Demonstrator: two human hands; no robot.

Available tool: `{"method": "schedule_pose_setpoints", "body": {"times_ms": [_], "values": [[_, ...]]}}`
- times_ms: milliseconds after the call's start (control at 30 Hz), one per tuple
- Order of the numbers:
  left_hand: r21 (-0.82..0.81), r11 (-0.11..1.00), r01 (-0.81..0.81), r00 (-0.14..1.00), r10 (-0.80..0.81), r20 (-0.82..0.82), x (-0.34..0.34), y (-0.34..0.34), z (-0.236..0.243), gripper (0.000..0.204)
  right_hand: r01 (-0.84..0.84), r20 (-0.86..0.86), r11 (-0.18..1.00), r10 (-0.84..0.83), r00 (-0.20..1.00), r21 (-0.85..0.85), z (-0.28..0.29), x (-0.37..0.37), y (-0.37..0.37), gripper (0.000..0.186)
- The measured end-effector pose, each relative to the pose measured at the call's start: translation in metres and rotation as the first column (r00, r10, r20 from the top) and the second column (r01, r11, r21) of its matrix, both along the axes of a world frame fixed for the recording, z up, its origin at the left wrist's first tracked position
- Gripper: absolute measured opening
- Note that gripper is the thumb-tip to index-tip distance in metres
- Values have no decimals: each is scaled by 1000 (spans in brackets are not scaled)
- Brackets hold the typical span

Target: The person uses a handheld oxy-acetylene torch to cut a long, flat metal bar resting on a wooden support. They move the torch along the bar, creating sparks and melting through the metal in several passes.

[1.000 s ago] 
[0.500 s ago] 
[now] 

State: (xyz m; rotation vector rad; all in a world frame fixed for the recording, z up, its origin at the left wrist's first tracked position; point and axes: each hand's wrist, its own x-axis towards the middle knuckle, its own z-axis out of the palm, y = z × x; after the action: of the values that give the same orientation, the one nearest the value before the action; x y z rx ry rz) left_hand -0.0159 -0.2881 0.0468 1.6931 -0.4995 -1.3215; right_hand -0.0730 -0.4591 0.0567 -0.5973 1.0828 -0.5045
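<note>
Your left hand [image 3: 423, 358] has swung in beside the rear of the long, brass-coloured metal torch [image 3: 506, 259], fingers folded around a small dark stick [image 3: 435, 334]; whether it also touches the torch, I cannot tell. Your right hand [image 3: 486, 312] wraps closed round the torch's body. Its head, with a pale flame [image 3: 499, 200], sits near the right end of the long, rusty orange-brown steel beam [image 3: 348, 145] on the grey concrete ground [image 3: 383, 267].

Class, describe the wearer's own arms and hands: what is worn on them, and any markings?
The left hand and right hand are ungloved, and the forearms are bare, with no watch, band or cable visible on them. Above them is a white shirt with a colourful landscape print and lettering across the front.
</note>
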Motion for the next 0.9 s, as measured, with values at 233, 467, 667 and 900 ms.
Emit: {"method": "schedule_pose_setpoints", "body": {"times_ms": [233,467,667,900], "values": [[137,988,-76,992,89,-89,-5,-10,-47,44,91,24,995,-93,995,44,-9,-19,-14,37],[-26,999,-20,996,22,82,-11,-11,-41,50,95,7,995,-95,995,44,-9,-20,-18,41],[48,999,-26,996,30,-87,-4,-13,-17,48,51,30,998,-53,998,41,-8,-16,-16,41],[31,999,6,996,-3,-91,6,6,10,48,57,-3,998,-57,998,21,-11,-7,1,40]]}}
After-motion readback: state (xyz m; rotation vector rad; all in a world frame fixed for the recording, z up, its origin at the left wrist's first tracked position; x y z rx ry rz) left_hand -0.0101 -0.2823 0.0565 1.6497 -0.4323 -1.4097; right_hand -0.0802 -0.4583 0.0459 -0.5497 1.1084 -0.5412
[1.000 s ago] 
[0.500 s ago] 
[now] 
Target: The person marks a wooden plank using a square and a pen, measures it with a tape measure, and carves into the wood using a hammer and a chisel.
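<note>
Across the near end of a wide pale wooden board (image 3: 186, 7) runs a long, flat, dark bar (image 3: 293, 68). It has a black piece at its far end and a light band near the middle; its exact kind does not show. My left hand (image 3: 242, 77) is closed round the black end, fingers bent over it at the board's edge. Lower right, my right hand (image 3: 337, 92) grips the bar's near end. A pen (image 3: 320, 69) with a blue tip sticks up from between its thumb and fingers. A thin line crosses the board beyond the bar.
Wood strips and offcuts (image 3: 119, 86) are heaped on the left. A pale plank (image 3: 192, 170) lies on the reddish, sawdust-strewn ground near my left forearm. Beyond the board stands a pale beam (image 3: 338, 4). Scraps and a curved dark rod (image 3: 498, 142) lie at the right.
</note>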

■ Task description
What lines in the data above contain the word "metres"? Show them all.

■ Task answer
- The measured end-effector pose, each relative to the pose measured at the call's start: translation in metres and rotation as the first column (r00, r10, r20 from the top) and the second column (r01, r11, r21) of its matrix, both along the axes of a world frame fixed for the recording, z up, its origin at the left wrist's first tracked position
- Note that gripper is the thumb-tip to index-tip distance in metres

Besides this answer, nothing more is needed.